L'adaptation, une autre composante clé du Bilan mondial
L'adaptation a bénéficié d’une attention particulière lors de la COP 26, avec des discussions clés sur le financement et les approches d'évaluation, en vue de contribuer aux défis à long terme vers une action climatique ambitieuse. La manière d'évaluer les progrès et l'efficacité de l'adaptation sur le terrain est une préoccupation politique importante et un défi scientifique majeur. Le Pacte de Glasgow pour le climat « appelle la communauté des chercheurs à approfondir la compréhension des impacts mondiaux et locaux du changement climatique, des options de réponse et des besoins d'adaptation », et demande au Giec de produire d'ici novembre 2022 une synthèse des conclusions de son rapport 2022 (groupe de travail II). Cet appel devrait déclencher des efforts de la part de multiples partenaires pour développer des méthodes plus spécifiques pour évaluer les progrès de l'adaptation et dans le but d'alimenter le processus de la CCNUCC, en particulier le GST, et d'évaluer les progrès vers la réalisation de l'objectif global sur l'adaptation. Ce dernier point est au cœur du programme de travail de Glasgow-Sharm el-Sheikh visant à aider les pays à communiquer et à mesurer les progrès en matière d'adaptation.
L'approche GAP-Track de l'Iddri vise à contribuer à la compréhension des besoins en matière d'adaptation et fait valoir que, outre les approches nationales et les processus de rapportage (communications sur l'adaptation, ou A-NDCs en anglais), une perspective mondiale est nécessaire pour aider la communauté internationale à disposer d'un point de référence et de priorités mondiales en matière d'adaptation. L'évaluation des progrès mondiaux en matière d'adaptation à l'aide de l'approche GAP-Track pourrait contribuer à créer un élan pour stimuler les efforts collectifs de planification et de mise en œuvre de l'adaptation. Cette méthode permettra de mettre en évidence les points communs entre les pays en termes de progrès/manques en matière d'adaptation, ce qui est essentiel pour créer une conversation ouverte et un partage des connaissances sur l'adaptation.
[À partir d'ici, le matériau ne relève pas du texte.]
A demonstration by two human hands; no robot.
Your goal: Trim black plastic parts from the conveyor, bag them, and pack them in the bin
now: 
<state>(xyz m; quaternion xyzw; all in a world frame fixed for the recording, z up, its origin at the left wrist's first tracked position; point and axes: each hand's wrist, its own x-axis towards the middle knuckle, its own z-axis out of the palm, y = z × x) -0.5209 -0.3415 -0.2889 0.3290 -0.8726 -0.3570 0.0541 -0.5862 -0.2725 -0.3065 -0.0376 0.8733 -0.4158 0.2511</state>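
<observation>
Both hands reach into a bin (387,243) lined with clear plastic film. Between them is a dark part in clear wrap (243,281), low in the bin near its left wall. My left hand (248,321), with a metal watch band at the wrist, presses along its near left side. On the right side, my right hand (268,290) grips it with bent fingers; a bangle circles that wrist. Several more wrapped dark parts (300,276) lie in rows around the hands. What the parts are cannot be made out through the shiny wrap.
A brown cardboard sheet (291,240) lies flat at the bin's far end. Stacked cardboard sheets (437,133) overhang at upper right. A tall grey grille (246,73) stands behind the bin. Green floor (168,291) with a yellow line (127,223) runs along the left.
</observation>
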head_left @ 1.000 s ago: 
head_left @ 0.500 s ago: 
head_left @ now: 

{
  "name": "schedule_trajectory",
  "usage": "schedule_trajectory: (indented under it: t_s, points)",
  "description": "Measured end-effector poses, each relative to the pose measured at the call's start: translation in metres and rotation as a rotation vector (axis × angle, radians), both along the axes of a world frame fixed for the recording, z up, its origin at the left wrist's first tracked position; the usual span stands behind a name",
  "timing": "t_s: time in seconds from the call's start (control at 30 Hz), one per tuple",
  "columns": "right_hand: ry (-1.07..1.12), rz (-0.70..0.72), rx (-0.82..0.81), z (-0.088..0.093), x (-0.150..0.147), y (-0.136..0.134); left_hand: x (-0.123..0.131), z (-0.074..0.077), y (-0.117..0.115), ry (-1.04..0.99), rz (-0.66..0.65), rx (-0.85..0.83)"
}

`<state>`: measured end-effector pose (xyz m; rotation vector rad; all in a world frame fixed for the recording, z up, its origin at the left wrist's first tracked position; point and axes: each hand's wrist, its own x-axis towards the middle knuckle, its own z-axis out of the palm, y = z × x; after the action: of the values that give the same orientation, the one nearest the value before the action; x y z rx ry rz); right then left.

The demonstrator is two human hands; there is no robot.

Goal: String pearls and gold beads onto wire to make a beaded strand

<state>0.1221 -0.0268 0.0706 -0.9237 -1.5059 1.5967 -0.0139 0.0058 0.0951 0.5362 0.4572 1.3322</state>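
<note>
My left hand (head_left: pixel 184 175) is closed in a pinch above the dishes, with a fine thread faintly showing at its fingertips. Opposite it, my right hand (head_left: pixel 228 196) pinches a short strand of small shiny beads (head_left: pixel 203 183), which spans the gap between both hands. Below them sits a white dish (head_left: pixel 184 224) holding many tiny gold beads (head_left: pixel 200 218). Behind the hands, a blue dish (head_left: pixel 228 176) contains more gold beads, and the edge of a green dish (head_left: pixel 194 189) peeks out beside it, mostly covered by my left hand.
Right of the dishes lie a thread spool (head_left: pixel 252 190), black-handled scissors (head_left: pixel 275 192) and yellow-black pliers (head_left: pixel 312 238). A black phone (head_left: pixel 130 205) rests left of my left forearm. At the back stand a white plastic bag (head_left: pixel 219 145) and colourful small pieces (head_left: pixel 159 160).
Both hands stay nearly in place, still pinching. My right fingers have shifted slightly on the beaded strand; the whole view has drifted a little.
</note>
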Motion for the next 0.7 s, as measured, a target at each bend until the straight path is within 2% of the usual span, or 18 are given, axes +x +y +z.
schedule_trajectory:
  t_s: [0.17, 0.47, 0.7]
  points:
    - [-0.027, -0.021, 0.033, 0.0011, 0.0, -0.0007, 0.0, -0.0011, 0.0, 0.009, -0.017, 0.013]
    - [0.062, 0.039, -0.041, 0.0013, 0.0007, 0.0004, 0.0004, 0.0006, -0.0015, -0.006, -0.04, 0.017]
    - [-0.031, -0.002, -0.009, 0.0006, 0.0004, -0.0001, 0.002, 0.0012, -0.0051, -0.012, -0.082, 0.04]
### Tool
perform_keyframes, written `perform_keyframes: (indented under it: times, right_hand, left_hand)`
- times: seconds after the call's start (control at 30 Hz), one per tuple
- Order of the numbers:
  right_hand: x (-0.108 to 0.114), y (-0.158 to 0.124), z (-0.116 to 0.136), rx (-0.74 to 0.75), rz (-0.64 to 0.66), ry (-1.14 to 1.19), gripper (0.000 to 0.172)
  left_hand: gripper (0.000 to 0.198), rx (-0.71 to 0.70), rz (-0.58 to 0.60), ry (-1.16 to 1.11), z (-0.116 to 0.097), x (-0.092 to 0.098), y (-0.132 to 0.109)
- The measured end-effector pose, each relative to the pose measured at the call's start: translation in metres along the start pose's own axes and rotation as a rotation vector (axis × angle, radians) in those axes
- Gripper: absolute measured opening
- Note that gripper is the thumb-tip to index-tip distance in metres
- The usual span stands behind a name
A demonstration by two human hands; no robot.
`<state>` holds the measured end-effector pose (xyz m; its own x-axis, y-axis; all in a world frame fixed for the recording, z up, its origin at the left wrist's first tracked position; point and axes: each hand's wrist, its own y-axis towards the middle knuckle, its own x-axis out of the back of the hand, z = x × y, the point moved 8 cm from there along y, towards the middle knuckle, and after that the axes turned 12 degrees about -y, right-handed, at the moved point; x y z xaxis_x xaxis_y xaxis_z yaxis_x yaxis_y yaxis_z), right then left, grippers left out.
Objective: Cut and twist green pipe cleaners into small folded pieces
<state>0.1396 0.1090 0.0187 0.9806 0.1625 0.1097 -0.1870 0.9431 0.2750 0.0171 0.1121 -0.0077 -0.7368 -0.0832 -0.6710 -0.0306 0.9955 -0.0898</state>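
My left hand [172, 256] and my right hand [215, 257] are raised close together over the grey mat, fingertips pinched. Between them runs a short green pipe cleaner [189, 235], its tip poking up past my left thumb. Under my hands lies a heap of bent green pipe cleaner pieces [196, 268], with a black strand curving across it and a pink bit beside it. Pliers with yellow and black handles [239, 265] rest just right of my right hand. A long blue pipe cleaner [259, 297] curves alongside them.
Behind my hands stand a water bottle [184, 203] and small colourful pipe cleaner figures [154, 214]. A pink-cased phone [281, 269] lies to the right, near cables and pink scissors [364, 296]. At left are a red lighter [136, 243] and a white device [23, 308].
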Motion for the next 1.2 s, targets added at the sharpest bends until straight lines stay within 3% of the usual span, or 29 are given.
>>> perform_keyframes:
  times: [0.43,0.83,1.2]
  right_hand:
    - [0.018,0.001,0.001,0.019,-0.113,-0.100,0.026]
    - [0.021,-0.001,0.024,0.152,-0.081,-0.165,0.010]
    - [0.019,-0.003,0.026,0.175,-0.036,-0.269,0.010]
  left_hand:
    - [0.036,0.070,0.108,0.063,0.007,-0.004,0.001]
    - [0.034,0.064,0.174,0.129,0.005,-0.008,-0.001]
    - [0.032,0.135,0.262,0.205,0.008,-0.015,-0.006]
Lors de la COP 26, les parties, en particulier les pays les moins avancés, les petits États insulaires en développement et le groupe de négociateurs africains, ont estimé qu'il est essentiel de faire progresser l'objectif mondial en matière d'adaptation, en tant qu'instrument politique international important permettant d'apporter un soutien aux communautés vulnérables face aux effets du changement climatique et de faire en sorte que l'adaptation fasse partie intégrante des stratégies à long terme.
Une évaluation collective et ascendante de l'action climatique
Les méthodologies qui adoptent une granularité par pays ou par secteur et une approche ascendante (bottom-up), et qui mettent en évidence les points communs entre elles, comme le « Rapport Ambition » et l'approche GAP-Track de l'Iddri, peuvent fournir des moyens d’analyse et d'action au sein de la communauté internationale du climat, et seront particulièrement importantes pour informer les domaines clés permettant de faire progresser un programme d'ambition réalisable.
Nous pensons que ces approches devraient être au cœur de la conception et de la mise en œuvre du Bilan mondial en 2022 et 2023. Ainsi, il conserverait sa nature collective, ne se concentrant pas sur un pays spécifique, mais présenterait des images ascendantes plus composites qui aideraient à identifier les conditions pour accélérer l'ambition et l'action. Cela pourrait permettre d'informer des CDN plus ambitieuses, mais aussi de catalyser l'action sur le terrain.